Exactly retype the lines from the top of the data through the line containing "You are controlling", leaving out every picture.

── Material provided ──

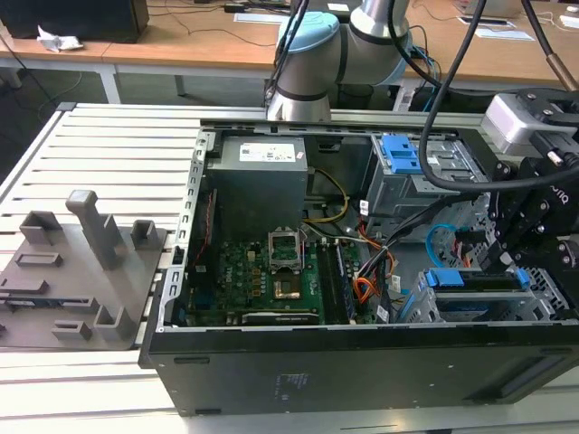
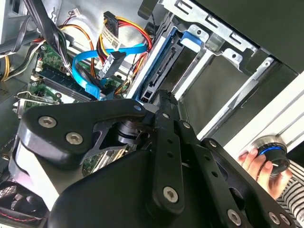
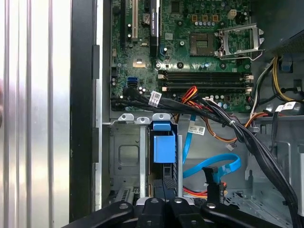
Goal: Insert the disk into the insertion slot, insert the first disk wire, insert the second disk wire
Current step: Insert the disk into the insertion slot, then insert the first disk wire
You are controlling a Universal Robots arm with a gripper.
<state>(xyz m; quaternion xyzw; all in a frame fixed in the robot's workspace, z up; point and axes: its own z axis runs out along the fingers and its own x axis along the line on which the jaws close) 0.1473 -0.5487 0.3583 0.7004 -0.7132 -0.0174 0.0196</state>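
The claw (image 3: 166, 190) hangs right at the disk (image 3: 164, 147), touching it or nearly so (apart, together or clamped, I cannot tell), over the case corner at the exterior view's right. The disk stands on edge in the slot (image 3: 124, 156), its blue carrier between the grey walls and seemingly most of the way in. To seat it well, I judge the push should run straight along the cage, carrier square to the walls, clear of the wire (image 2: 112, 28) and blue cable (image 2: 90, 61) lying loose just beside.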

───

- _Your solution_:
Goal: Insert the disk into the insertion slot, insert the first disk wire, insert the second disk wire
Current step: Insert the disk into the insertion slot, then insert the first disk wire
You are controlling a Universal Robots arm with a gripper.

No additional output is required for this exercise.